De Fontenay may be paying tribute to the lost in America, showcasing the future we all face as the wealth around us circles the wagons and readies for war. Or he could just be putting our feet to the fire, antagonizing a nation of petulant children trapped in an existence impossible to escape. Ultimately, I’m not that interested in what is driving his art. Poots is the reason we’re willing to suffer the hell we all know is out there and are desperate to ignore.
Mobile Homes allows Poots to smash against every possible human experience. Jumping from one moment to the next, we can rage alongside Ali, shield ourselves from her depravity, fall into her void of hopelessness, and sigh in her brief moments of relief. Ali is an exasperating character, required by her existence to embrace extremity, and as such, she is compulsively watchable. Poots propels herself from the big to the small and back again; a lesser performer could cause (e)motion sickness.

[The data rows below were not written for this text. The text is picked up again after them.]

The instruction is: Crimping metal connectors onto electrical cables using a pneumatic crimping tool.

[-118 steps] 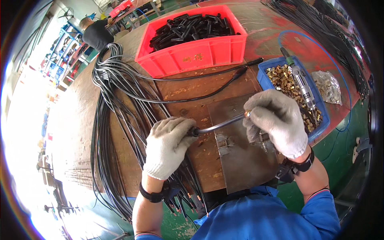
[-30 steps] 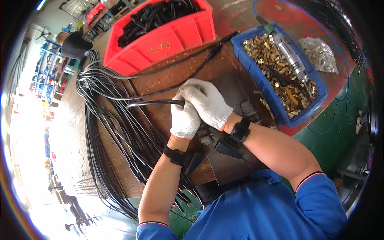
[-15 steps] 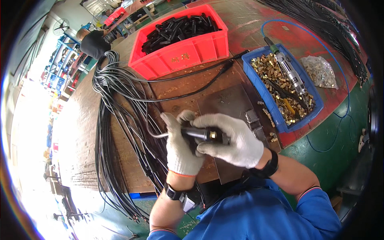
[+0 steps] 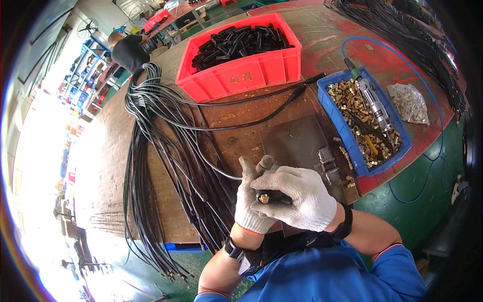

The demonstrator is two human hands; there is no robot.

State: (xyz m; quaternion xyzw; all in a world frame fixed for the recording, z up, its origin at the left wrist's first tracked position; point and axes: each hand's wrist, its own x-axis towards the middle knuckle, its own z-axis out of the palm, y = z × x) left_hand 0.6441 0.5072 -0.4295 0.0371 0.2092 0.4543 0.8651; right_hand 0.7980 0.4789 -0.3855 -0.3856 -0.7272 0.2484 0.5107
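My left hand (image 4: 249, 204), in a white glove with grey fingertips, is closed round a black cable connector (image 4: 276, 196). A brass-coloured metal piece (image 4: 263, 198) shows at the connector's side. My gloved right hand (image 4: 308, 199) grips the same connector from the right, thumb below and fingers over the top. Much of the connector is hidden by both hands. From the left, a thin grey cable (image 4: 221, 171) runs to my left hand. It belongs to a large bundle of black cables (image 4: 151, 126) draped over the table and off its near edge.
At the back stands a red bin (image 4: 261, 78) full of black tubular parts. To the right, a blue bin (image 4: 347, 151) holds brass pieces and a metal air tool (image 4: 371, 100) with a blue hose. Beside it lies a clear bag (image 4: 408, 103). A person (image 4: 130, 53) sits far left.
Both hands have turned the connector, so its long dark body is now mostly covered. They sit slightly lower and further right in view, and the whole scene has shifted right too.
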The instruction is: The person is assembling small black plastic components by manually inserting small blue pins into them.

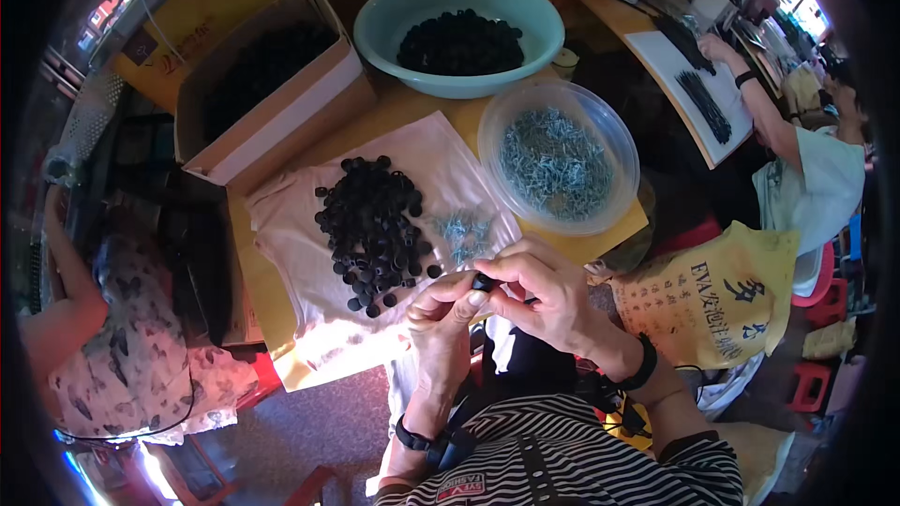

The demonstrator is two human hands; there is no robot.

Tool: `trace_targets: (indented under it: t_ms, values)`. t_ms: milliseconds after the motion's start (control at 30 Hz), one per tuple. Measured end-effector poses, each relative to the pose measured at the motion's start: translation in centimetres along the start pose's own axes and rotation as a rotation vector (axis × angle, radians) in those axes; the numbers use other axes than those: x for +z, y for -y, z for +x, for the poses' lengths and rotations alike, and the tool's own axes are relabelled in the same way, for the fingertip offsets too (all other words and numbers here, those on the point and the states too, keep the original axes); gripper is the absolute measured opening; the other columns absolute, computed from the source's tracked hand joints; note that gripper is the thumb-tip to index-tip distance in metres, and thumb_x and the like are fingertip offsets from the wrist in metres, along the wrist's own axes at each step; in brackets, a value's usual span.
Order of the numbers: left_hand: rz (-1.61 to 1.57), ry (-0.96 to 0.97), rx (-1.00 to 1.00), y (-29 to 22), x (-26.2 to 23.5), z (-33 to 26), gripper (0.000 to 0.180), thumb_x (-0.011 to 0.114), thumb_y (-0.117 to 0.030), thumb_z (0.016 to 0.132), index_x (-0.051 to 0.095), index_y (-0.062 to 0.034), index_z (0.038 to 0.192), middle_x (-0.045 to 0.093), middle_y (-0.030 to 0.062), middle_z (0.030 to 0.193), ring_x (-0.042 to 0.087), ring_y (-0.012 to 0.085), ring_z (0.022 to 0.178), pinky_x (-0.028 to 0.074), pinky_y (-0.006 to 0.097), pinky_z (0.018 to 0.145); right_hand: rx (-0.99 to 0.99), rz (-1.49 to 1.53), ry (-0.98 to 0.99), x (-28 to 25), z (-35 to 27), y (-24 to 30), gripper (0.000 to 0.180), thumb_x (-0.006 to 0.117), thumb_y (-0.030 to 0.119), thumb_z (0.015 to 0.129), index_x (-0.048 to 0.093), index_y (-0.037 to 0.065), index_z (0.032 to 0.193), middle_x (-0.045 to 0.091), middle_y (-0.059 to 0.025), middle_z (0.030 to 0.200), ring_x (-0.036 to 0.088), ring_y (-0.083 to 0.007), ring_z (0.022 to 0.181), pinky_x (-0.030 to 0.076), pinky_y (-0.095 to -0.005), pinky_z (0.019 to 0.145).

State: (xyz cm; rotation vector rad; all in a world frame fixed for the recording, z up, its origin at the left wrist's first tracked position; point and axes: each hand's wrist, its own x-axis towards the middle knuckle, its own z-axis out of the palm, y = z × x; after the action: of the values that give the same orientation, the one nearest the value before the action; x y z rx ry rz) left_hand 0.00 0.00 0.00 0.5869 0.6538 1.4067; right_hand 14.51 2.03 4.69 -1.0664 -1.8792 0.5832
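Close in front of me, above the near edge of the table, a small black plastic cap [483, 282] is pinched between my fingertips. My left hand [439, 311] grips it from the left with thumb and forefinger. From the right, the thumb and fingers of my right hand [544, 289] close on it too. The fingers hide part of the cap, and whether a screw is in it does not show. Just beyond my hands, a heap of similar black caps [367, 230] lies on a pale pink cloth [281, 215]. To its right is a small pile of silvery screws [463, 232].
A round clear tub [630, 169] of screws stands right of the cloth. Behind sit a pale green basin [459, 87] and a cardboard box [300, 117], both holding black pieces. A yellow sack [722, 300] is at right. Other people sit left and far right, one at another table.
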Motion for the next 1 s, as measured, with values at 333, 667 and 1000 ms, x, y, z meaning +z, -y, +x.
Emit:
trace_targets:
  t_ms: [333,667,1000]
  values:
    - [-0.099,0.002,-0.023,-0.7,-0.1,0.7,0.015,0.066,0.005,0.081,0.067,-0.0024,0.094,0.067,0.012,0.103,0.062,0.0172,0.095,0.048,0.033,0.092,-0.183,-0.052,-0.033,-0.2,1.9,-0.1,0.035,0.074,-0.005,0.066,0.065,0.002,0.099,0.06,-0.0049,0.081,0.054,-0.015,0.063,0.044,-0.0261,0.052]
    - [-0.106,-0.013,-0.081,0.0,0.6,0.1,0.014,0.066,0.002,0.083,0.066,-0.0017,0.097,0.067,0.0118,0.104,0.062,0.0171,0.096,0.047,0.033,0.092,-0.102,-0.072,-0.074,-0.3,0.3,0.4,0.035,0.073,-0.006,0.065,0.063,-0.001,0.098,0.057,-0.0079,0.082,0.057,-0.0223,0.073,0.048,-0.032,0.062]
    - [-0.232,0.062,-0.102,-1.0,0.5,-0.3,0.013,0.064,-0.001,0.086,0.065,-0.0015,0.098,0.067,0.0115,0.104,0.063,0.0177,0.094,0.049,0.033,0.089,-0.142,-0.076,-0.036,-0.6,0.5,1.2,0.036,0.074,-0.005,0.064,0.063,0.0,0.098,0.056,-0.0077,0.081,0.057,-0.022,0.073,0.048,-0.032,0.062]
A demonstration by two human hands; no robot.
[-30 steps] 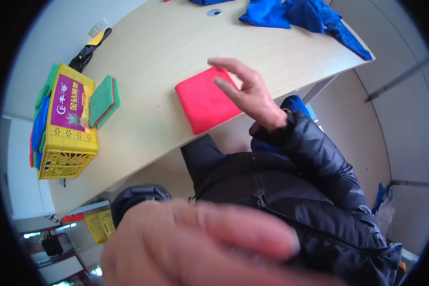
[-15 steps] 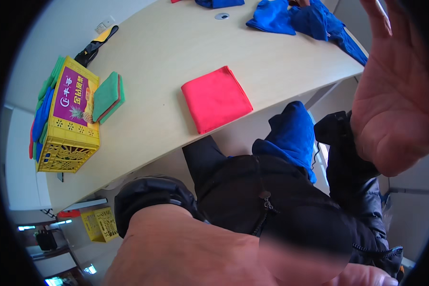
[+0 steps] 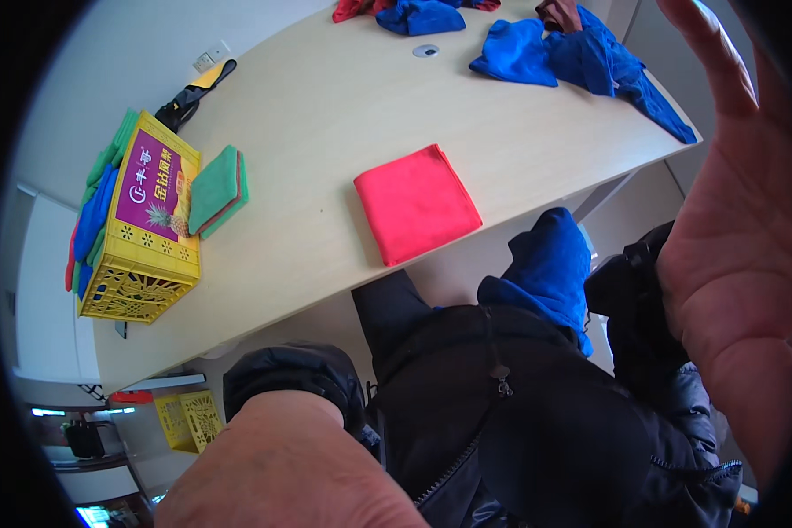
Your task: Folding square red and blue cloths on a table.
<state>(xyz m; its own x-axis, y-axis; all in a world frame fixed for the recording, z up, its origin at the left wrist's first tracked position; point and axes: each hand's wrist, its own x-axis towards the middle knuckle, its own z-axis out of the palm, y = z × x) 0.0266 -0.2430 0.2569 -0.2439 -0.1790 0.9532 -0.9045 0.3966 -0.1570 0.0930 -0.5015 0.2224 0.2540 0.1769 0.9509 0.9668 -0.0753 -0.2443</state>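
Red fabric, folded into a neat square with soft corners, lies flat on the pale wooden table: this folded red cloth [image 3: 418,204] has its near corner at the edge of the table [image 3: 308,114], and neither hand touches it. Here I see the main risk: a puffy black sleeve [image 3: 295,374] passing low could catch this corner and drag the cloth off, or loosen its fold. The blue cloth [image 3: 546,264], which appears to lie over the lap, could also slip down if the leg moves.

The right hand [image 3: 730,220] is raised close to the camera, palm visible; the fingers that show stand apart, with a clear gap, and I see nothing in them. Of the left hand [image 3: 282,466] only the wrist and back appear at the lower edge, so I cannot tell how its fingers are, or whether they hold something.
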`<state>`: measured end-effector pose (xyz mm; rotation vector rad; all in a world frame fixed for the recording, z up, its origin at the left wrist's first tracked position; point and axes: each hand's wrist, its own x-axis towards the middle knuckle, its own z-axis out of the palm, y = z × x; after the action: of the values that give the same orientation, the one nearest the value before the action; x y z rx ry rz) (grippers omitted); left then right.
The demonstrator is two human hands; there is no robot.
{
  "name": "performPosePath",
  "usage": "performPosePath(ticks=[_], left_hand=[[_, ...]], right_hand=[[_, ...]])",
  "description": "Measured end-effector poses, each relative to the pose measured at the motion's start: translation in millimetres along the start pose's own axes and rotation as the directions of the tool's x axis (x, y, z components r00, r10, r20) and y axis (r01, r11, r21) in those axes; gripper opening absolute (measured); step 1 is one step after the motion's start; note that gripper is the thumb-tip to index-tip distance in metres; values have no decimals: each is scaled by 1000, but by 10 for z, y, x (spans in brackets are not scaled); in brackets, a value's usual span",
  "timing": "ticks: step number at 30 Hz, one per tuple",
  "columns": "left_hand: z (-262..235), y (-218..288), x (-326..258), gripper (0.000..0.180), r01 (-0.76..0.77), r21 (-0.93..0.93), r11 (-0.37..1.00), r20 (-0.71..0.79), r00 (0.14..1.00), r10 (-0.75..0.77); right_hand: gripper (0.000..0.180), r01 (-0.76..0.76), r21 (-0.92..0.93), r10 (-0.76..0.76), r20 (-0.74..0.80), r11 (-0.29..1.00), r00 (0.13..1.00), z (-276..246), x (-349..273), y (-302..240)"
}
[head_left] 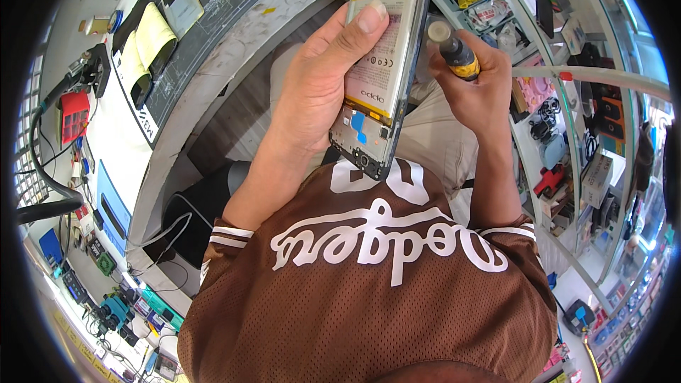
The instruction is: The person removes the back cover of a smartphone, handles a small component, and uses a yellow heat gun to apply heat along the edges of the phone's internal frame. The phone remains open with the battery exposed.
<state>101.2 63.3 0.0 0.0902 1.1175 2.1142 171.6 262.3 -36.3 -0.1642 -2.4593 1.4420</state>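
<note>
Our left hand [318, 78] clamps the open, black-framed rectangular phone [383, 74] over our beige-clad lap [434, 140], our right hand [482, 92] the yellow-and-black cylindrical tool [462, 64]. If that slipped, its working end, hidden from us, might dent the grey rectangular battery [370, 78]

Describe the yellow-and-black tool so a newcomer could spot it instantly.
Above the brown mesh jersey, find the person's bare right hand. It grips a yellow-and-black cylindrical tool. Unlike the flat, opened black-framed phone beside it, this has a pale round cap.

Far end of yellow-black tool [463, 62] hidden
</note>
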Motion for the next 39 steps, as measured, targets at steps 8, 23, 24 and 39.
performPosePath(ticks=[8,23,24,39], left_hand=[[166,-7,-18,51,-40,141,989,-123,991,58],[156,-14,-24,48,-19,104,994,-89,996,29],[147,-9,-24,48,-19,108,994,-84,996,28],[-4,-51,-35,48,33,-39,999,55,998,-31]], right_hand=[[15,18,-19,-18,8,1000,1000,-17,9,2],[15,55,-67,-53,34,996,998,-91,-5,-17],[15,55,-63,-53,42,996,998,-90,-5,-34],[15,59,-74,-59,5,996,998,-121,1,-4]])
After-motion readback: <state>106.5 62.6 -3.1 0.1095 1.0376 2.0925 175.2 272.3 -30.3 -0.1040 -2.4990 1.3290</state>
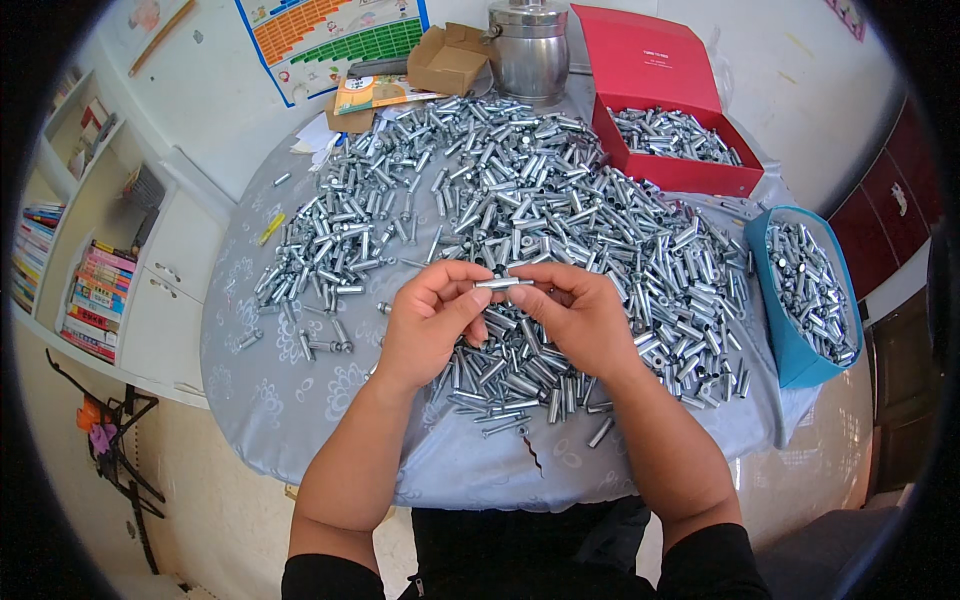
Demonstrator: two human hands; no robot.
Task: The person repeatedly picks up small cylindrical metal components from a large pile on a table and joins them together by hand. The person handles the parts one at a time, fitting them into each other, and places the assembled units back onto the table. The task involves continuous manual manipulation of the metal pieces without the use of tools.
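Observation:
Between the fingertips of both hands lies a shiny metal sleeve anchor [504, 283], held level over the table. My left hand [428, 322] pinches its left end with thumb and forefinger. Its right end is gripped the same way by my right hand [582, 322]. Beneath and beyond the hands spreads a large heap of silver metal sleeves and bolts [540, 200]. A smaller cluster of bolts with sleeves [335, 240] lies to the left of the main heap. Several long bolts [500, 420] and loose sleeves sit near the table's front edge.
A red box [680, 178] of metal parts stands open at the back right. Nearer on the right is a teal bin [800, 375], also full. A steel pot [530, 60] and a cardboard box [447, 60] stand at the back. Grey cloth [260, 410] covers the round table.

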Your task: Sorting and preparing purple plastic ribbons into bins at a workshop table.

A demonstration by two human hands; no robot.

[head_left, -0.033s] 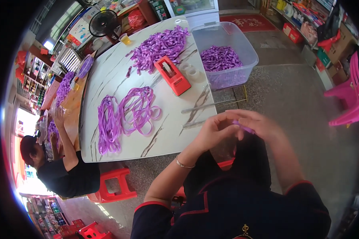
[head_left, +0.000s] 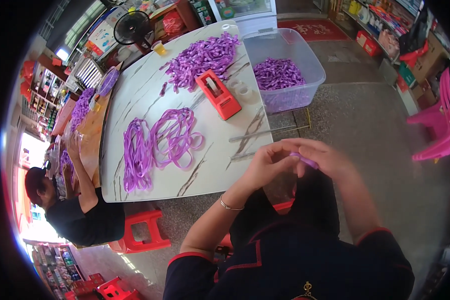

Poots has never disappointed in her performances, but we’re still waiting for her to break through to the mainstream and get her blockbuster spotlight. She deserves better than the girl in Fright Night and That Awkward Moment. With films like Mobile Homes, Frank and Lola, and Green Room, Poots has firmly established her footing in the field, and I’m ready to start sending out Fan Club subscriptions. Let’s not waste her on the rote.